Medium Body, Dry (Nebbiolo). DOCG. Alc 14.5%.
96/100 Falstaff. 95/100 Wine Enthusiast. 5/5 bunches Bibenda. 95/100; 3 Stelle d'Oro (Veronelli). 2/3 Gambero Rosso.
Famous Italian red from prestigious estate; single vineyard (Cannubi).
Wine Enthusiast: "The nose is fruity, elegant and offers fleshiness, a fine richness, subtly as well as a beautiful fruit. It reveals notes fo fleshy and juicy wild strawberries, blueberries and raspberries associated with fine hints of tobacco and liquorice. The palate is fresh, mineral, juicy, elegant, well-balanced, precise and offers straightness, subtly with a beautiful definition. On the palate this wine expresses notes of juicy red cherry and plum with small notes of blueberry and fine touches fo fresh raspberry, rose, chocolate, liquorice and toasted almond. Tannins are elegant. Good length and persistence."
From the winery notes:
“The oldest bottle bearing a MEGA (Additional Mention of the Geographic) on the label that mentions Cannubi 1752. This precious heirloom indicates how Cannubi vineyard was already famous and evaluated before the advent of the Barolo wine. The prestige of Cannubi has never known disgrace, indeed and always served to give luster to the wineries that produced it.” Even geologically speaking it is clear the uniqueness of Cannubi; here we are in fact merge two of the four geological formation during the Elvezaiono era that characterize the area of Barolo: the SANT’AGATA FOSSIL MARL (TOV) this is mainly in the towns of Barolo and La Morra. The DIANO SANDSTONES that characterize the towns of Castiglione Falletto, Monforte d’Alba, and Barolo. They consist of more or less compact sand alternating with the grey sandstone.
Production process
During the harvest time (October), the grapes are carefully hand selected in the vineyards and then transported to the winery in small plastic baskets. Once the grapes have arrived to the winery they are immediately de-stemmed and crushed and quickly moved to temperature controlled stainless steel tanks to undergo fermentation. Alcoholic fermentation usually lasts about 7-8 days with temperatures never to exceed 26 °C / 78 °F.

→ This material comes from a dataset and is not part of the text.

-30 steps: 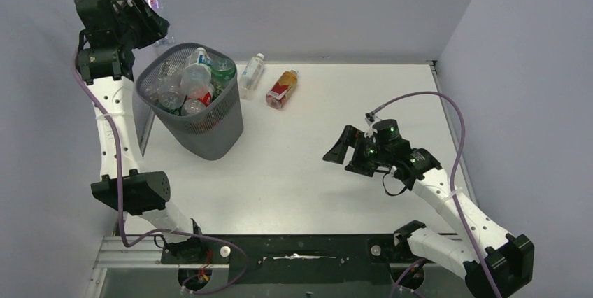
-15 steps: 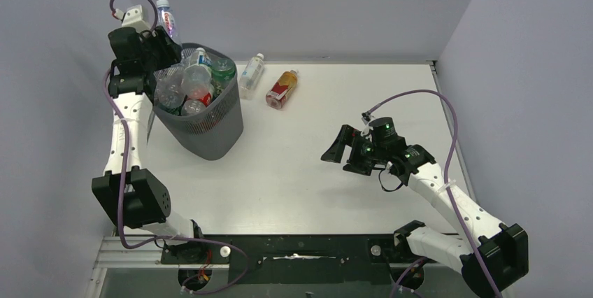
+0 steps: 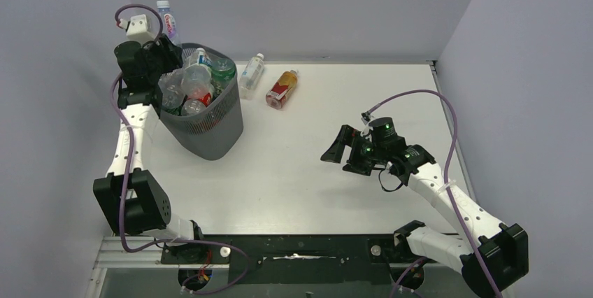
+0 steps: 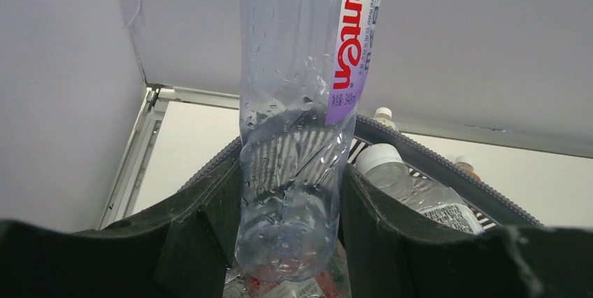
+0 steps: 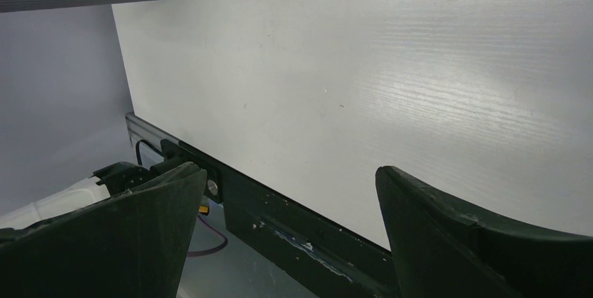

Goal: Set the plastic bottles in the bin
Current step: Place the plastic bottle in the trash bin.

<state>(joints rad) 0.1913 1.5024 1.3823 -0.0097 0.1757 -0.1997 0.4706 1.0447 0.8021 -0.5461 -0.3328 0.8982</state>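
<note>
The dark grey mesh bin stands at the back left of the table, piled with several plastic bottles. My left gripper is shut on the lower end of a clear bottle with a purple and red label, held upright over the bin's left rim. In the left wrist view this held bottle sits between the fingers of the left gripper, above the bin's rim. A clear bottle and an amber bottle with a red label lie on the table to the right of the bin. My right gripper hangs open and empty over the table's middle right.
The white table is walled at the back and on both sides. Its dark front rail shows between the fingers of the right gripper. A white-capped bottle lies at the top of the bin's pile.
The left arm has brought the labelled bottle down and to the right, from high beside the wall to just over the bin's left rim. The right arm shifted slightly.
</note>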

In this phase the maceration is carried out over a prolonged period of time normally for another 10-15 days with an emerged cap with frequent pump overs. After racking the wine it is moved into cement vats to undergo malolactic fermentation with a temperature of 18 °C/ 64 °F , to facilitate this procedure without waiting for the spring warmth.
After the second fermentation, the resulting wine can go into Slavonian oak barrels of medium capacity from 15 to 30 hl. Where it will rest for another two years, after which we will decided the appropriate bottling for this wine. Once bottled will rest another year in a special room with a constant temperature of about 15 °C / 59°F. Exceeded the regulated controls by the law, only about 9,000 bottles which are to be all numbered and then will be placed into the market.